Mit Google Glass am Steuer: Frau bekam Strafzettel

Im US-Bundesstaat Kalifornien hat eine Frau, die während des Autofahrens Googles Datenbrille Glass trug, einen Strafzettel bekommen. Es dürfte der erste Fall sein, in dem wegen einer Datenbrille auf der Nase eine Strafe verhängt wurde. Als Begründung führen die Behörden an, die Datenbrille verstoße gegen eine Regelung, die es verbiete, Bildschirme im Auto zu betreiben und in Richtung des Fahrers auszurichten, auf denen Videos dargestellt werden können.

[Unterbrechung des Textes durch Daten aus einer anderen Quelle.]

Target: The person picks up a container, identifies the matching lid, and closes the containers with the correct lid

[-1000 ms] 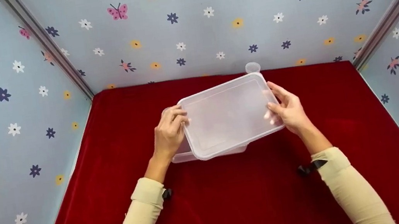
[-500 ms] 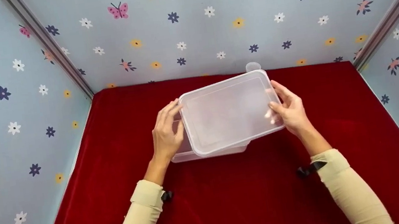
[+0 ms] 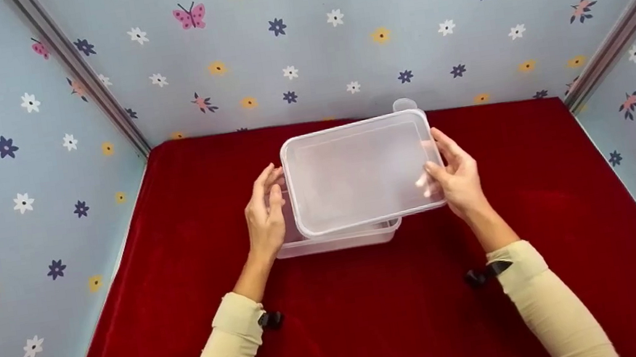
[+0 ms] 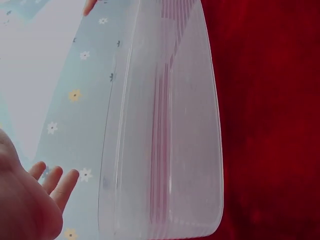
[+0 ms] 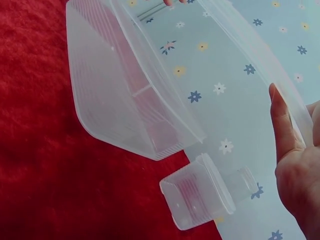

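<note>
On the red cloth (image 3: 375, 320) sits a clear box (image 3: 336, 239), with its lid (image 3: 362, 171) held just above it, shifted toward the back. The right hand (image 3: 456, 181) pinches the lid's right edge. The left hand (image 3: 264, 214) hangs with fingers straight beside the lid's left edge. A small cup (image 5: 200, 197) stands behind the box.

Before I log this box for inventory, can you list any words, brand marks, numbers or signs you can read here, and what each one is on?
None can be read.
Clear rectangular plastic lid, in the right hand: plain, no print or embossing visible.
Clear rectangular plastic container beside the left hand: only moulded ribs.
Small clear plastic cup: unmarked.
Pale blue wall covering: flowers and butterflies, no lettering.
</note>
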Demonstrator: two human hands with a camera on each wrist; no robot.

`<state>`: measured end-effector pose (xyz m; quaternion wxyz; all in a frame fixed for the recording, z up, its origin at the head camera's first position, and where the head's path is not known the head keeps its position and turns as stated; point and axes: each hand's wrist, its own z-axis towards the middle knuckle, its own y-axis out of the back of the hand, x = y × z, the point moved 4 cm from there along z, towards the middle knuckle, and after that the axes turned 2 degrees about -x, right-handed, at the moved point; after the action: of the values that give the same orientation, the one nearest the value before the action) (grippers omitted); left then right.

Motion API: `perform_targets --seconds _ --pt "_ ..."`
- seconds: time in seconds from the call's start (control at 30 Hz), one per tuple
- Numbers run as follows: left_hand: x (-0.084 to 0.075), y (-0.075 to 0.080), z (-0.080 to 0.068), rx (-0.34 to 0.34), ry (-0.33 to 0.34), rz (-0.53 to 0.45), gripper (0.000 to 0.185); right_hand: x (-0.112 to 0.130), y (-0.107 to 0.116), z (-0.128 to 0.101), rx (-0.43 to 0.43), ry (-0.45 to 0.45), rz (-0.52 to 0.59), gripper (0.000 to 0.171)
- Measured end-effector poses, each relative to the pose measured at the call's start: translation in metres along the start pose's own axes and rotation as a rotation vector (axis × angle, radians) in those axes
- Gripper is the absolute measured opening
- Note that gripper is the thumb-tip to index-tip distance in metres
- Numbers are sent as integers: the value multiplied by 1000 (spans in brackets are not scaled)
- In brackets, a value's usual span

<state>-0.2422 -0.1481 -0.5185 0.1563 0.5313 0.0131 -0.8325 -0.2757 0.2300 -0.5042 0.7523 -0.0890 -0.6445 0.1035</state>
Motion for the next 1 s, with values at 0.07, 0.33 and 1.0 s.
perform_targets --seconds 0.07,0.33,1.0 --pt "0 -2 -2 13 40 -20 47 -2 -3 -1 -7 -4 7 77" --pt "-1 -3 -2 -8 70 19 49 -12 -11 -3 -11 -16 25 77" --pt "0 -1 -4 -57 61 19 51 -23 -25 -6 -30 -5 28 80"
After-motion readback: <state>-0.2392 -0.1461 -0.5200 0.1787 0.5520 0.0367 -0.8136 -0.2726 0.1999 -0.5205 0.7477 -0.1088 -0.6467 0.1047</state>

Für die Betroffene ist die Begründung fadenscheinig. Sie erwägt, juristisch gegen den Strafzettel vorzugehen. Schließlich könne Googles Datenbrille zwar Videos anzeigen, sie könnte aber ebenso gut als Navigationssystem genutzt werden. Und weil das Bild direkt vor dem Auge erscheine, brauche ein Glass-Nutzer seinen Blick nicht von der Straße abzuwenden.

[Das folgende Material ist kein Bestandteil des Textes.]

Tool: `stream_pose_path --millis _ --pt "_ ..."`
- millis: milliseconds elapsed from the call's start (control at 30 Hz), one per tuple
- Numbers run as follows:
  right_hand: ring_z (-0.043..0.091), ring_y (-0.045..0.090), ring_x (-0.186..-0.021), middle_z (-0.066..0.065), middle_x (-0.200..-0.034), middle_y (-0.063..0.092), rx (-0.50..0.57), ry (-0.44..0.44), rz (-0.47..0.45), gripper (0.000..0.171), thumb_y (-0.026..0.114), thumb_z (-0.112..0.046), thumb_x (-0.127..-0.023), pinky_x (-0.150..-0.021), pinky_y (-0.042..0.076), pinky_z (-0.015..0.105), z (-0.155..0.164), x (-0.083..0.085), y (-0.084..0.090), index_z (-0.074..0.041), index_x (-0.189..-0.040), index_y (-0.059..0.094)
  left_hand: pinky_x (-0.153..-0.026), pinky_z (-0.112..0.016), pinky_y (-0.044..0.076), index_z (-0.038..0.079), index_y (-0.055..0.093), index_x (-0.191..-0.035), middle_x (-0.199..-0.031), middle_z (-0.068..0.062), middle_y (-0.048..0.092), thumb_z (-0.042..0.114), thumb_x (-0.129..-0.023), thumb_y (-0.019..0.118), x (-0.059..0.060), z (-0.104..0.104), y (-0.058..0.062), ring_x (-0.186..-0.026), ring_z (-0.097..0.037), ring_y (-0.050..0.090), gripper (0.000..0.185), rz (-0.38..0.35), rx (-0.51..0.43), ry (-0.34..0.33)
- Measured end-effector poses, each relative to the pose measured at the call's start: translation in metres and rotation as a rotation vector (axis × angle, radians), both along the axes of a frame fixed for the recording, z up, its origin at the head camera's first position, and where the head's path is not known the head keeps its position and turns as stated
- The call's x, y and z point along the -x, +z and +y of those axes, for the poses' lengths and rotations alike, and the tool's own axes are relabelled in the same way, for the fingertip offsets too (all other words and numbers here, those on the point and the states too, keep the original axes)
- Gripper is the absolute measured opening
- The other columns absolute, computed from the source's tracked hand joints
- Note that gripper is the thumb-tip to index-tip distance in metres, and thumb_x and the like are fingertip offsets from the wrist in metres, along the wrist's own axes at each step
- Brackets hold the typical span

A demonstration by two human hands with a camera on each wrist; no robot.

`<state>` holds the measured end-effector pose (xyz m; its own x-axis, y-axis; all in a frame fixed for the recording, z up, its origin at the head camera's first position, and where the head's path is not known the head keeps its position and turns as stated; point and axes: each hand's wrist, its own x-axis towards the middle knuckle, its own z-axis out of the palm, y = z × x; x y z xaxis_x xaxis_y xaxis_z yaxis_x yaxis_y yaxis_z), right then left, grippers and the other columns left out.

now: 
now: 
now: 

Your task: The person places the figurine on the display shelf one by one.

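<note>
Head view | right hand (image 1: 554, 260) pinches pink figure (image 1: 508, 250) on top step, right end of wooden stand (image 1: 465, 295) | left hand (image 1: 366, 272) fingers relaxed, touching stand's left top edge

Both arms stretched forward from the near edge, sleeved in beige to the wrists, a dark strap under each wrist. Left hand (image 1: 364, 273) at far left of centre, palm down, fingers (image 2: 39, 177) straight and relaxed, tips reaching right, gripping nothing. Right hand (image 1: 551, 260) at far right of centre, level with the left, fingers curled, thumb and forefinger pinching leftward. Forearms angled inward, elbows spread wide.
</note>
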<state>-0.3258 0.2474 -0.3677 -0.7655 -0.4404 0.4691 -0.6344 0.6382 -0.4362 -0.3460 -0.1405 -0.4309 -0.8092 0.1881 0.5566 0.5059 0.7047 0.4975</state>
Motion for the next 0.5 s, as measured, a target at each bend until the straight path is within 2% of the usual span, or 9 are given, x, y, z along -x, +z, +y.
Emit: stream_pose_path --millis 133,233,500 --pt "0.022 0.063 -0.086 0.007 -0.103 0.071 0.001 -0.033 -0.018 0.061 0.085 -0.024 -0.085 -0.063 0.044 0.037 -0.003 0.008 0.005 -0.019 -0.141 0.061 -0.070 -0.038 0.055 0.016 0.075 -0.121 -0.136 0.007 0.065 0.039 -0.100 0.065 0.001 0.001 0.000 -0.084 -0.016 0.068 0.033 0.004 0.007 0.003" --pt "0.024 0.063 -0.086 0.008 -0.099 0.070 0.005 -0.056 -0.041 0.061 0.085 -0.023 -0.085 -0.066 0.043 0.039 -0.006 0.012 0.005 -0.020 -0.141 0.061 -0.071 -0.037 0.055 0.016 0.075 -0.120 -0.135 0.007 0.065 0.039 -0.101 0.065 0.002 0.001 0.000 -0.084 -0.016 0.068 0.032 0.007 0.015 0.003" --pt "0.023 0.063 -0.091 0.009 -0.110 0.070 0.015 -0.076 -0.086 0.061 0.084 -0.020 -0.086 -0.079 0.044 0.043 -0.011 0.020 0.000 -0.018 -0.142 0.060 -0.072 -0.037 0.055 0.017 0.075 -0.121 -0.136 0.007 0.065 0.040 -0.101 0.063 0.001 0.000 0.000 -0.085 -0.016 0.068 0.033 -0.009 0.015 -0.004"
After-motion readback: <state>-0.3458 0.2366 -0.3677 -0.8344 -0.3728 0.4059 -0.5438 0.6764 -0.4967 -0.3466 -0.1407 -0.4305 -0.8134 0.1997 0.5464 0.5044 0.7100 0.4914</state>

Navis von Bildschirmverbot ausgenommen
Geräte, deren Display für die Navigation genutzt wird, sind vom Verbot explizit ausgenommen. So dürfen Smartphones in Kalifornien etwa sehr wohl in Richtung des Fahrers ausgerichtet und als Navi verwendet werden, berichtet "WinFuture".

Auf ihrer Google-Plus-Seite zeigt die Betroffene ein Foto des Strafzettels – und klagt der Community ihr Leid. Tatsächlich dürfte es sich auch für die Behörden um Neuland handeln – schließlich ist die Datenbrille noch gar nicht auf dem Markt, der Kontakt damit entsprechend selten und das Gesetz noch nicht angepasst.

Glass-Strafzettel könnte Präzedenzfall werden
So könnte es im Fall einer Anfechtung des Strafzettels durchaus passieren, dass die Strafe für die Datenbrille zum Präzedenzfall wird und der Gesetzgeber die Gesetze so anpasst, dass sie auch die Nutzung von Datenbrillen im Auto berücksichtigen.

Zeit dafür wäre es. Google will Glass in den USA bereits 2014 auf den Markt bringen – und wenn die Brille erst einmal da ist, wird sich für Polizeibeamten sicherlich öfter die Frage stellen, ob das Fahren mit dem Hightech-Gadget legal ist.